1	J	${\begin{bmatrix}11&0.486395\\5.43656&1.28172\end{bmatrix}}$
	C	${\begin{bmatrix}0.382211&1.27982\end{bmatrix}}$
	X	${\begin{bmatrix}0.617789&-0.279818\end{bmatrix}}$
	F(X)	${\begin{bmatrix}2.23852&3.43195\end{bmatrix}}$

2	J	${\begin{bmatrix}6.25618&-2.1453\\9.10244&-0.551218\end{bmatrix}}$
	C	${\begin{bmatrix}0.0494549&0.0330411\end{bmatrix}}$
	X	${\begin{bmatrix}0.568334&-0.312859\end{bmatrix}}$
	F(X)	${\begin{bmatrix}2.01366&3.00966\end{bmatrix}}$

3	J	${\begin{bmatrix}5.78122&-2.25449\\8.52219&-0.261095\end{bmatrix}}$
	C	${\begin{bmatrix}0.00102862&-0.00342339\end{bmatrix}}$
	X	${\begin{bmatrix}0.567305&-0.309435\end{bmatrix}}$
	F(X)	${\begin{bmatrix}2.00003&3.00006\end{bmatrix}}$

4	J	${\begin{bmatrix}5.7688&-2.24118\\8.47561&-0.237805\end{bmatrix}}$
	C	${\begin{bmatrix}7.73132E-06&6.93265E-06\end{bmatrix}}$
	X	${\begin{bmatrix}0.567297&-0.309442\end{bmatrix}}$
	F(X)	${\begin{bmatrix}2&3\end{bmatrix}}$

Practical considerations[edit]

Newton's Method for systems of equations especially large sets of equations, can be finickier than for single equations. Care should be taken to insure a solution is found within a reasonable number of iterations.

Singular matrices[edit]

The solution to the linear set of equations that must be solved may not necessarily result in a usable non-singular solution. This can be because the set of equations has no solution, or because of a poorly chosen starting vector for $X_{0}$ . For example, had the initial $X_{0}$ been chosen to be (0,0), the first iteration should have resulted in a singular matrix and the convergence would have failed. Care should be taken to choose a valid starting $X_{0}$ that is known to produce a non-singular first iteration.
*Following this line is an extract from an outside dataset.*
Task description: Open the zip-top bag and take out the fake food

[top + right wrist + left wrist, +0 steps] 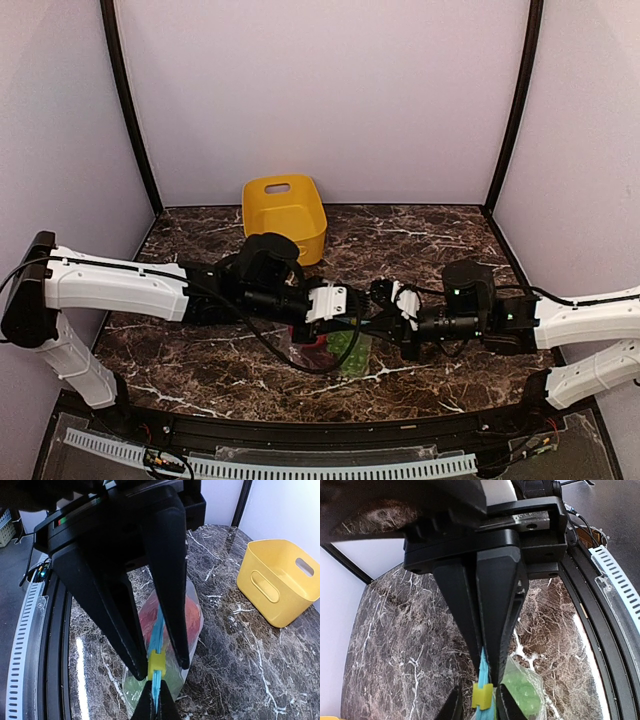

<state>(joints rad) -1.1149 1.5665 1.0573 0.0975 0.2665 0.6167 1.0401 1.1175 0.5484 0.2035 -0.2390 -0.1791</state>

Asymptotic divergence to infinity[edit]

Even though a system of equations is known to have a solution, the iterations may asymptotically diverge to infinity. This is especially more likely to happen with large number of equations. However, this condition can be mitigated or prevented by selecting a good starting point for $X_{0}$ . In addition, the following steps may further mitigate divergence.

Limit the range of the linear solution, the C vector, to a small range, but large enough to converge in a reasonable number of iterations.
Limit the $X$ vector iterations to known limits for each $x_{k}$ entry.
Scale down the C vector entries slightly to slow down the convergence. Slow convergences are less likely to go divergent.

Slow convergence[edit]

In time sensitive applications, convergence speed is importance in that slow convergence can have detrimental affects on the application that is being supported. Convergence time can be minimized through the following steps.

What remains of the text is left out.